Dec. 9th, 2004

gwyn: (christmas star jidabug)
When I was a kid, I didn't mind going to the dentist that much. I found it much less challenging than going to a doctor. It changed when I started having to take a lot of medications -- I was swallowing so many pills for a while that I developed a horrible gag reflex (no porn film career for me!), so debilitating that there are times I can barely brush my teeth. That's why I followed my dental hygeinist to a different office when she moved, and was disappointed when she left recently for a new career. I've been going to her for 20 years or so, because she went the extra mile to make it possible for me to take those torturous x-rays and things like that. I didn't go to the dentist for a long time after she left, partly because I didn't like the new people at the office and partly because I lost my insurance.

But when I went back a few months ago I found I had some cavities, which I've never really had before. I had a bunch of fillings put in as a kid as protection (they felt the grooves were too deep in my molars and that a cavity could result in serious damage) and they were wearing away, creating real cavities and cracks in the teeth. They took care of one a few weeks ago and it was horrible -- I need about three times the topical anesthetic that a normal person does, and it wears off instantly so they usually have to shoot me repeatedly. They gave me to the new dentist practicing there and she didn't believe me when I said I needed more (after all, I'm not a medical professional, how could I know?), and I felt like I was in Marathon Man and Laurence Olivier was working his Nazi mojo on me. I shot up off the chair when the drill touched my tooth and they were like, "you can feel that?!" Hell yes, I said. Conversely, I can't take Atavan or Valium because they put me to sleep and I don't have anyone to drive me afterwards, which made me feel like even bigger of a loser than I already feel like when I had to explain it. (No, I have no partner and no sweetie and no friends who can do it and no family either. Shut up. They just stared at me like I was the saddest thing ever.) My jaw slips and my mouth is incredibly small (hard to believe, I know!) so it's really hard and painful to keep it open for two hours, plus I'm not a relaxed person -- I'm hardwired to be tense, it's just how I am. They want me to take those pills but for some reason they don't really relax me so much as knock me out and it's hard to wake up -- something I discovered when I had surgery, too: give me general anesthesia and you may not get me to wake up until you slap the shit out of me and shake me a lot and give me about six extra hours. Laughing gas does nothing.

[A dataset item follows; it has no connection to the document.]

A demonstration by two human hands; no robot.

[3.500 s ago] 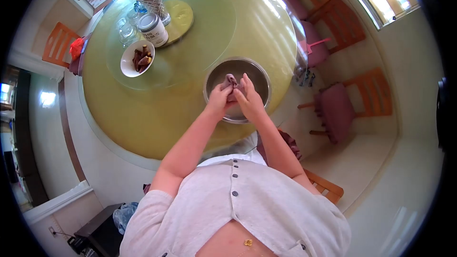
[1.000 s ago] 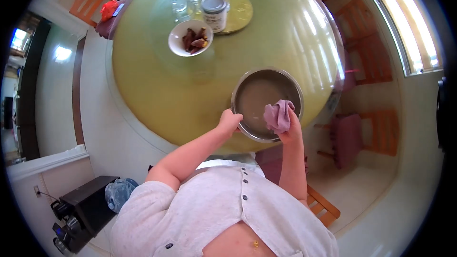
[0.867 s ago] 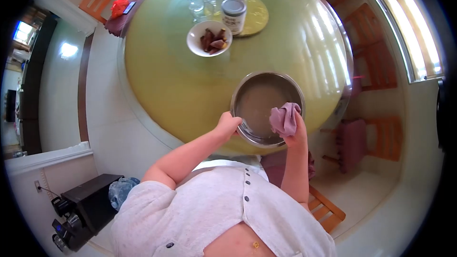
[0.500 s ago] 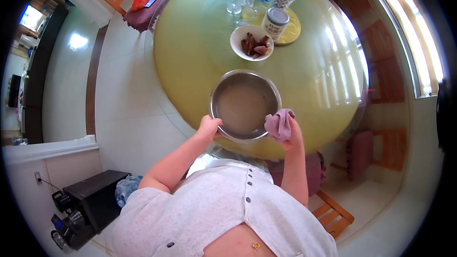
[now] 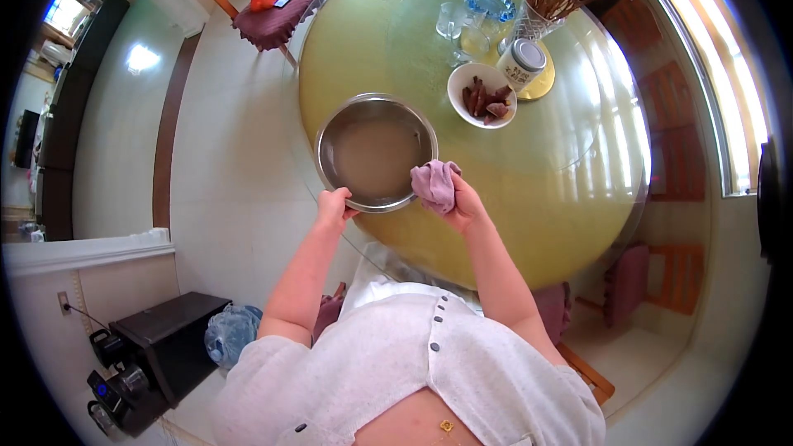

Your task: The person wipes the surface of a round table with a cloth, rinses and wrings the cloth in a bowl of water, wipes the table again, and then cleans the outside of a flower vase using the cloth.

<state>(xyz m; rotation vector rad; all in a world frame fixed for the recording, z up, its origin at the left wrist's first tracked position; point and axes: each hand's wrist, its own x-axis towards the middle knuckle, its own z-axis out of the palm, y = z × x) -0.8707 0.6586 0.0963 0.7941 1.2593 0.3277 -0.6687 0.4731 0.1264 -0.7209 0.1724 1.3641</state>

So now the dentist is this excrutiating thing for me. Last time by the time I got out of there my eyeballs were actually numb, they'd shot me so full of anesthetic on my lip and gums, but it didn't help my teeth! This time, I asked for my old dentist and even though it was two hours of torture not helped by a gagging fit over the clamp on my back teeth, at least this time he tried and he knows how terrible it is for me. But he did something I've never had before, which was a couple of shots on the palate near the bad teeth. Since a crown takes so long, this way they figured they wouldn't have to shoot me up as often, because apparently the palate shot works better for the last-ditch effort patients like me. Damn if it didn't. It hurts a bit more than the regular shots since they can't numb the area as much, but the pain was negligible (and I'm not bothered by needles, really, after years of donating blood) and totally worth it to not feel a drill on the nerves of my teeth even after two hours. Plus it worked really fast. The first crown I ever had was excrutiating -- some sugar or something got under the temp one, and I had no idea people could even feel that level of pain. But now they make the crown in the office by using a computer sim of your tooth, so it's all done in a few hours and no temps. Yay.

I look like a stroke victim, though. My mouth pulls down at the corners and if I try to purse my lips, my whole face pulls down. I can't smile. That palate shot and the four other shots on the side they gave me really worked for a change, and I'm still numb with gradually returning sensation (which is actually just "ow!"), but I'm telling you, if you have trouble with extreme dental work, ask for that palate shot. The tiny bit of pain for the shot is completely endurable and waaayyy better than the pain of having it wear off and getting a drill in your nerves. I hope my face returns to normal soon, but the pain is not something I'm looking forward to -- I took a half Valium this morning to see if it would help relax me without putting me to sleep (it didn't really, just made my head woozy), and with that many drugs pumped into my system, I don't want to add more. Good thing I finished Ciudad part 4 draft last night, because no way can I work on that tonight! I'm taking my aspirin with codeine (God Bless Canada!) and going to bed as soon as I get home, I swear.